Cutaneous manifestations of SDM include Raynaud phenomenon and sclerodermatous involvement of the hands, present in almost all patients with this syndrome. Other cutaneous features, such as poikiloderma and Gottron sign, may also be found.
So-called machinist's hands or mechanic's hands are characterized by painful hyperkeratosis, scales, fissures, and hyperpigmentation of the fingertips along the lateral and palmar aspects of the fingers. These lesions are histologically nonspecific. Although machinist's hands have been considered to be most characteristic of patients with antisynthetase syndrome , they may occur in SDM [2, 4] and other connective tissue diseases .
About 30 percent of patients with SDM develop acro-osteolysis. Although arthritis of the small joints of the hands and feet is common (97 %), ulnar deviation of the metacarpal-phalangeal joints is not (3 %). Almost 90 percent of patients have at least one episode of myositis. Pulmonary disease is found in more than 75 percent of anti-PM-Scl-positive patients, and it usually responds favorably to moderate immunosuppression. In 75-100 percent of cases, patients with anti-PM-Scl antibodies are homozygous for HLA-DR3 or heterozygous for HLA-DR3/4 [2, 4].

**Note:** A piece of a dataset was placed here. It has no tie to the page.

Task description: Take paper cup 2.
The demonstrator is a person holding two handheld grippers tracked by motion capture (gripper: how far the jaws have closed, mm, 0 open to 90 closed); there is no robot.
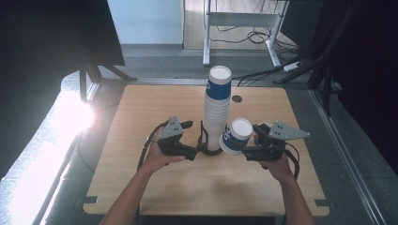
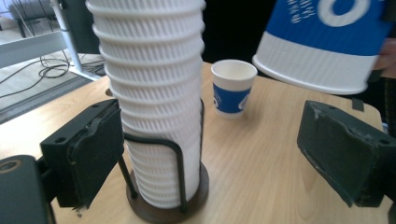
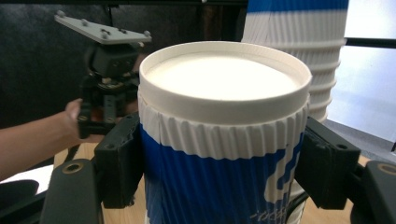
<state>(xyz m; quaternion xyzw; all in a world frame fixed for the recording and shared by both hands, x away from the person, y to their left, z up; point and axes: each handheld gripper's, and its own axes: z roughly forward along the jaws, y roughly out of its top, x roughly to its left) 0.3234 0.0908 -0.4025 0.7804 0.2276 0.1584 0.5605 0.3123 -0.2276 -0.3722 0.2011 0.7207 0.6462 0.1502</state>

In addition to dermatomyositis and scleroderma, the differential diagnosis of SDM should include antisynthetase syndrome, in which both machinist's hands and severe pulmonary involvement are frequently observed.
Patients with SDM usually run a mild course and respond favorably to nonsteroidal anti-inflammatory drugs or oral corticosteroids. However, some manifestations such as arthritis and pulmonary involvement may be severe; close followup and aggressive treatment may be warranted.